## Exercise details
No pictures, nothing altered: return the data below.

## Data block
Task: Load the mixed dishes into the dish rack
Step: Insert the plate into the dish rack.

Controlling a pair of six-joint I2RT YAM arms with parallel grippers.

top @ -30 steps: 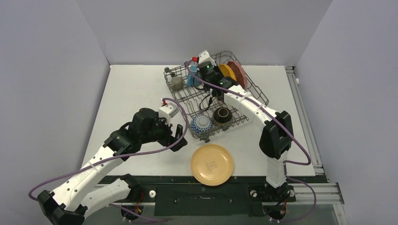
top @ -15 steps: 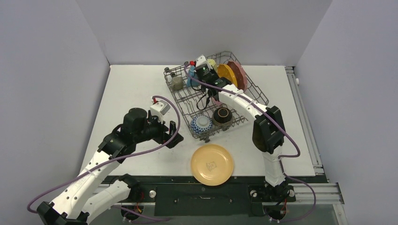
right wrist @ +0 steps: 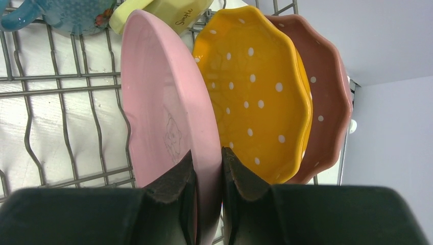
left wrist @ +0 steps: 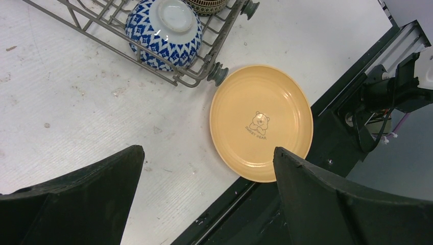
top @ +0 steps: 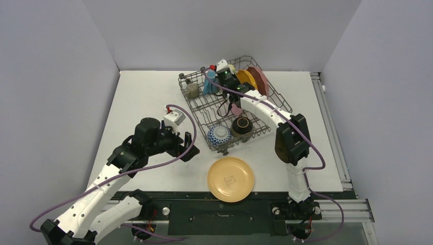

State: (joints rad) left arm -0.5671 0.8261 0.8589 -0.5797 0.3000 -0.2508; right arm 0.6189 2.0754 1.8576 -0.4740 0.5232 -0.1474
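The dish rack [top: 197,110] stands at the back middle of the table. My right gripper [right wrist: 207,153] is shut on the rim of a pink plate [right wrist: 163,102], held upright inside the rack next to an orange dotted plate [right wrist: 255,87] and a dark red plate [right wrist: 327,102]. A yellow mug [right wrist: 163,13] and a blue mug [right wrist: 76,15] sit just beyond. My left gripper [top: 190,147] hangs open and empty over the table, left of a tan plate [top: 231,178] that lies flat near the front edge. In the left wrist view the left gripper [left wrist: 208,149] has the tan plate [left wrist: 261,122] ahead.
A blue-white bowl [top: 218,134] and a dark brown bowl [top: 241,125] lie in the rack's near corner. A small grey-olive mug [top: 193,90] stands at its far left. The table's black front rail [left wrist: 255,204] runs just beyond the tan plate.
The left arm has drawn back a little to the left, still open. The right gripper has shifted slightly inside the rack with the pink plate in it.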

## Answer below
Task: Load the mixed dishes into the dish rack
Step: Insert the plate into the dish rack.

Controlling a pair of six-joint I2RT YAM arms with parallel grippers.

top @ -30 steps: 
top @ -15 steps: 
right wrist @ +0 steps: 
left wrist @ +0 steps: 
top @ +0 steps: 

State: (joints rad) left arm -0.5671 0.8261 0.8589 -0.5797 0.3000 -0.2508; right arm 0.6189 2.0754 1.8576 -0.4740 0.5232 -0.1474
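The dish rack [top: 197,110] stands at the back middle of the table. My right gripper [right wrist: 207,153] is shut on the rim of a pink plate [right wrist: 163,102], held upright inside the rack next to an orange dotted plate [right wrist: 255,87] and a dark red plate [right wrist: 327,102]. A yellow mug [right wrist: 163,13] and a blue mug [right wrist: 76,15] sit just beyond. My left gripper [top: 190,147] hangs open and empty over the table, left of a tan plate [top: 231,178] that lies flat near the front edge. In the left wrist view the left gripper [left wrist: 208,149] has the tan plate [left wrist: 261,122] ahead.
A blue-white bowl [top: 218,134] and a dark brown bowl [top: 241,125] lie in the rack's near corner. A small grey-olive mug [top: 193,90] stands at its far left. The table's black front rail [left wrist: 255,204] runs just beyond the tan plate.
The left arm has drawn back a little to the left, still open. The right gripper has shifted slightly inside the rack with the pink plate in it.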

This exercise requires nothing more.